Activity: The line containing "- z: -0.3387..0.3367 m" marks the end: write out exactly every line from the first line of the data below through that line, and only those.

Information supplied:
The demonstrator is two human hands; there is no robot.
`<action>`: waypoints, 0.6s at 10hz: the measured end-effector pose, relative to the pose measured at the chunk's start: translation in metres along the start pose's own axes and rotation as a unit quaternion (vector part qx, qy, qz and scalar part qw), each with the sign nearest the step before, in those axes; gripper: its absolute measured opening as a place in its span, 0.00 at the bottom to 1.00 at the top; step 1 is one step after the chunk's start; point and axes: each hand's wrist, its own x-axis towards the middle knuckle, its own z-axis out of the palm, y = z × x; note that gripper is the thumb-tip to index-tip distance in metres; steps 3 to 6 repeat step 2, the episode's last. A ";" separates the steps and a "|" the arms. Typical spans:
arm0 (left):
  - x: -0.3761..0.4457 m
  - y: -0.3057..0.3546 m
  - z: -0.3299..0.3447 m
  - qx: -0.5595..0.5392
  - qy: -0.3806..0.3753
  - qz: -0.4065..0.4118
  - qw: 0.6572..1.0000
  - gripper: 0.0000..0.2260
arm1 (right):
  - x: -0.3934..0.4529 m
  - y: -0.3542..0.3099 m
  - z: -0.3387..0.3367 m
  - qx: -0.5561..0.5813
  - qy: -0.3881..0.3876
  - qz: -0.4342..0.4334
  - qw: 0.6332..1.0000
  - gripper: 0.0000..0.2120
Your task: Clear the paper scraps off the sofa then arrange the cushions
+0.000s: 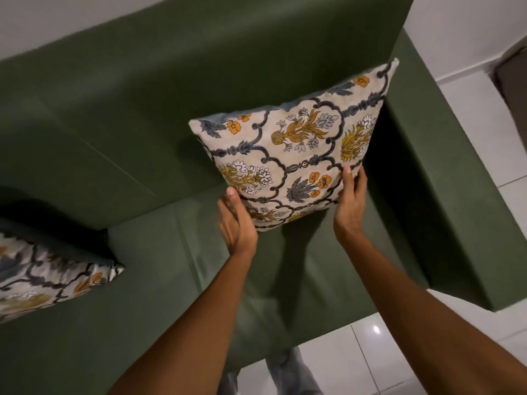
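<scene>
A beige cushion [296, 155] with blue, orange and yellow flower print stands tilted against the green sofa's backrest [171, 81], near the right armrest. My left hand [236, 220] grips its lower left edge. At the lower right edge, my right hand [352, 201] holds it too. A second cushion [48, 280] of the same print lies at the left edge of the view on the seat. No paper scraps show on the seat [171, 280].
The sofa's right armrest [445, 172] stands just right of the held cushion. White floor tiles [356, 360] lie in front and to the right. A dark piece of furniture [513, 81] sits at the far right edge. My trouser legs [291, 372] show below.
</scene>
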 end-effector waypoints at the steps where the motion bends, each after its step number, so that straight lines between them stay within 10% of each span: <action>1: 0.000 0.015 -0.021 0.022 -0.003 -0.002 1.000 0.37 | -0.019 -0.010 0.002 -0.037 0.023 0.013 0.999 0.43; 6: 0.003 0.028 -0.055 0.040 -0.002 0.041 0.998 0.35 | -0.045 -0.018 0.004 -0.020 0.042 0.005 0.999 0.46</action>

Answer to the problem:
The demonstrator is two human hands; there is no robot.
`<action>`: waypoints, 0.6s at 10hz: the measured end-effector pose, relative to the pose measured at the chunk's start: translation in metres along the start pose's own axes and rotation as a unit quaternion (vector part qx, qy, qz and scalar part qw), each with the sign nearest the step before, in those axes; gripper: its absolute measured opening as a place in its span, 0.00 at the bottom to 1.00 at the top; step 1 is one step after the chunk's start; point and axes: each hand's wrist, its own x-axis towards the middle knuckle, its own z-axis out of the palm, y = z × x; note that gripper is the thumb-tip to index-tip distance in metres; steps 3 to 6 repeat step 2, the episode's last. A ";" separates the steps and a "|" the arms. Typical spans:
arm0 (left):
  - x: -0.3761..0.4457 m
  - y: -0.3057..0.3546 m
  - z: -0.3299..0.3447 m
  - qx: -0.5595..0.5392
  - qy: -0.3806..0.3753
  - qz: -0.4065..0.4118
  - qw: 0.6572..1.0000
  - gripper: 0.0000..0.2260
arm1 (right):
  - x: -0.3934..0.4529 m
  - y: -0.3542..0.3099 m
  - z: -0.3387..0.3367 m

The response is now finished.